*What is being asked:* All of the data needs to come back exactly as written.

........

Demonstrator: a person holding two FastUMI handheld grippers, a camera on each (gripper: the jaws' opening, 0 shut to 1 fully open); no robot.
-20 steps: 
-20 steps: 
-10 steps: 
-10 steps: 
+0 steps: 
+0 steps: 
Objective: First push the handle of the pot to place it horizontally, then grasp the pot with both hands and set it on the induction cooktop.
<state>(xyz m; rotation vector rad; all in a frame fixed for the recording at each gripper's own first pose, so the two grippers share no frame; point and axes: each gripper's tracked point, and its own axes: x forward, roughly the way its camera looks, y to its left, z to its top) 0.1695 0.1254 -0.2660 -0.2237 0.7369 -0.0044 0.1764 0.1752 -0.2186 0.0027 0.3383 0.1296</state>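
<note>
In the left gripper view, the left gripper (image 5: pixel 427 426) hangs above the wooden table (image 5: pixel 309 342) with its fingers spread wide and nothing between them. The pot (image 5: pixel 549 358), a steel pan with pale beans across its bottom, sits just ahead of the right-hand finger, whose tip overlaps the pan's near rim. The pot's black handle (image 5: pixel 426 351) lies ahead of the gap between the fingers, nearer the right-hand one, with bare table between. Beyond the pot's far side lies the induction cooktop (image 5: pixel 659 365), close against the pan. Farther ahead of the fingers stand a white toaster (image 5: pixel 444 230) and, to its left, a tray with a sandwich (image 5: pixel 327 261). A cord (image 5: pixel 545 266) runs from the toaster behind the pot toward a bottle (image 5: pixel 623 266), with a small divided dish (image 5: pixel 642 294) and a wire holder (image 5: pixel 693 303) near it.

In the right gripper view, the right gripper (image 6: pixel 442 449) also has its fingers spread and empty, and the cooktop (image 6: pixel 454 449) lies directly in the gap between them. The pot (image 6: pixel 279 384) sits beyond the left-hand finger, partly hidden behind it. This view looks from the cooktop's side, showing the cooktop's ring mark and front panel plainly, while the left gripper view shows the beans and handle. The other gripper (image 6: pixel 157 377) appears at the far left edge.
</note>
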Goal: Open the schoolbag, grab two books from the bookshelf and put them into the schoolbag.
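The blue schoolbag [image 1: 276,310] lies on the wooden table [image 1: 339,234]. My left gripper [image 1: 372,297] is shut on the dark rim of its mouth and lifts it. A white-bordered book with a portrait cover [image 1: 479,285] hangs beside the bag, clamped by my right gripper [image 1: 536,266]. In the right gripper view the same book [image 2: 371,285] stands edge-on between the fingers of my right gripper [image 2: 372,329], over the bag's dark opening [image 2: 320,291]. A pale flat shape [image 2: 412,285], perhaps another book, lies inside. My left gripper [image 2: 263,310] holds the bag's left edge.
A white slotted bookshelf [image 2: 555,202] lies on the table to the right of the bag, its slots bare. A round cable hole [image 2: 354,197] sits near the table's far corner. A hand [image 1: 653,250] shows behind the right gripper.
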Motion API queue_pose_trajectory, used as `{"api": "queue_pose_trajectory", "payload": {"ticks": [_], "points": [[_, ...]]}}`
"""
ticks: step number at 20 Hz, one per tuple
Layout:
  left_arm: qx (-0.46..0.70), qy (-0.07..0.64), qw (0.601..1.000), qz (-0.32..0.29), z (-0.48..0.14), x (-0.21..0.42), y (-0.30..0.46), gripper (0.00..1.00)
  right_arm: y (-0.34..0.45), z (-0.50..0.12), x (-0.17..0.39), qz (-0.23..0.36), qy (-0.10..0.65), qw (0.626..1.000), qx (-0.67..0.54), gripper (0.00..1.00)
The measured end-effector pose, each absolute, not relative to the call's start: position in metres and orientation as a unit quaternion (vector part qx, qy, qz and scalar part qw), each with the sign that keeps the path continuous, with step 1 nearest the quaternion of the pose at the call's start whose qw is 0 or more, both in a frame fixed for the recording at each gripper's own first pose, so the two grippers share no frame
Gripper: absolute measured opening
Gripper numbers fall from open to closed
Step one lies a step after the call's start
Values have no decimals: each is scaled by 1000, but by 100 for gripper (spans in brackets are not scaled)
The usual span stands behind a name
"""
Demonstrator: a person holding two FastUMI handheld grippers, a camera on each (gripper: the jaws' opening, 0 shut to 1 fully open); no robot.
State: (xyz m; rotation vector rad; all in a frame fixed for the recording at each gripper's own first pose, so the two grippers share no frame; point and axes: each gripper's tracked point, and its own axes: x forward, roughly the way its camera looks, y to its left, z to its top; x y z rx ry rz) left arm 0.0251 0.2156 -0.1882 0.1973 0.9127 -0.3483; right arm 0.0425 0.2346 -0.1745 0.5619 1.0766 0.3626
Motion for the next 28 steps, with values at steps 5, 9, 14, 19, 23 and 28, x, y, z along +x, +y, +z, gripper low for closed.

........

*Output below:*
Demonstrator: a person holding two FastUMI handheld grippers, a camera on each (gripper: the jaws' opening, 0 shut to 1 fully open); no robot.
-20 steps: 
-20 steps: 
-10 steps: 
-10 steps: 
+0 steps: 
+0 steps: 
Objective: First push the handle of the pot to place it horizontally, then grasp the pot with both hands and set it on the induction cooktop.
<state>(xyz m; rotation vector rad; all in a frame fixed for the recording at each gripper's own first pose, so the two grippers share no frame; point and axes: each gripper's tracked point, and its own axes: x forward, roughly the way its camera looks, y to its left, z to its top) 0.1695 0.1254 -0.2660 -0.2237 0.7369 -0.0044 0.1764 0.1752 -0.2186 0.0027 0.3383 0.1296</state>
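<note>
In the left gripper view, the left gripper (image 5: pixel 427 426) hangs above the wooden table (image 5: pixel 309 342) with its fingers spread wide and nothing between them. The pot (image 5: pixel 549 358), a steel pan with pale beans across its bottom, sits just ahead of the right-hand finger, whose tip overlaps the pan's near rim. The pot's black handle (image 5: pixel 426 351) lies ahead of the gap between the fingers, nearer the right-hand one, with bare table between. Beyond the pot's far side lies the induction cooktop (image 5: pixel 659 365), close against the pan. Farther ahead of the fingers stand a white toaster (image 5: pixel 444 230) and, to its left, a tray with a sandwich (image 5: pixel 327 261). A cord (image 5: pixel 545 266) runs from the toaster behind the pot toward a bottle (image 5: pixel 623 266), with a small divided dish (image 5: pixel 642 294) and a wire holder (image 5: pixel 693 303) near it.

In the right gripper view, the right gripper (image 6: pixel 442 449) also has its fingers spread and empty, and the cooktop (image 6: pixel 454 449) lies directly in the gap between them. The pot (image 6: pixel 279 384) sits beyond the left-hand finger, partly hidden behind it. This view looks from the cooktop's side, showing the cooktop's ring mark and front panel plainly, while the left gripper view shows the beans and handle. The other gripper (image 6: pixel 157 377) appears at the far left edge.
</note>
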Goal: Open the schoolbag, grab two books from the bookshelf and put them into the schoolbag.
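The blue schoolbag [image 1: 276,310] lies on the wooden table [image 1: 339,234]. My left gripper [image 1: 372,297] is shut on the dark rim of its mouth and lifts it. A white-bordered book with a portrait cover [image 1: 479,285] hangs beside the bag, clamped by my right gripper [image 1: 536,266]. In the right gripper view the same book [image 2: 371,285] stands edge-on between the fingers of my right gripper [image 2: 372,329], over the bag's dark opening [image 2: 320,291]. A pale flat shape [image 2: 412,285], perhaps another book, lies inside. My left gripper [image 2: 263,310] holds the bag's left edge.
A white slotted bookshelf [image 2: 555,202] lies on the table to the right of the bag, its slots bare. A round cable hole [image 2: 354,197] sits near the table's far corner. A hand [image 1: 653,250] shows behind the right gripper.
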Motion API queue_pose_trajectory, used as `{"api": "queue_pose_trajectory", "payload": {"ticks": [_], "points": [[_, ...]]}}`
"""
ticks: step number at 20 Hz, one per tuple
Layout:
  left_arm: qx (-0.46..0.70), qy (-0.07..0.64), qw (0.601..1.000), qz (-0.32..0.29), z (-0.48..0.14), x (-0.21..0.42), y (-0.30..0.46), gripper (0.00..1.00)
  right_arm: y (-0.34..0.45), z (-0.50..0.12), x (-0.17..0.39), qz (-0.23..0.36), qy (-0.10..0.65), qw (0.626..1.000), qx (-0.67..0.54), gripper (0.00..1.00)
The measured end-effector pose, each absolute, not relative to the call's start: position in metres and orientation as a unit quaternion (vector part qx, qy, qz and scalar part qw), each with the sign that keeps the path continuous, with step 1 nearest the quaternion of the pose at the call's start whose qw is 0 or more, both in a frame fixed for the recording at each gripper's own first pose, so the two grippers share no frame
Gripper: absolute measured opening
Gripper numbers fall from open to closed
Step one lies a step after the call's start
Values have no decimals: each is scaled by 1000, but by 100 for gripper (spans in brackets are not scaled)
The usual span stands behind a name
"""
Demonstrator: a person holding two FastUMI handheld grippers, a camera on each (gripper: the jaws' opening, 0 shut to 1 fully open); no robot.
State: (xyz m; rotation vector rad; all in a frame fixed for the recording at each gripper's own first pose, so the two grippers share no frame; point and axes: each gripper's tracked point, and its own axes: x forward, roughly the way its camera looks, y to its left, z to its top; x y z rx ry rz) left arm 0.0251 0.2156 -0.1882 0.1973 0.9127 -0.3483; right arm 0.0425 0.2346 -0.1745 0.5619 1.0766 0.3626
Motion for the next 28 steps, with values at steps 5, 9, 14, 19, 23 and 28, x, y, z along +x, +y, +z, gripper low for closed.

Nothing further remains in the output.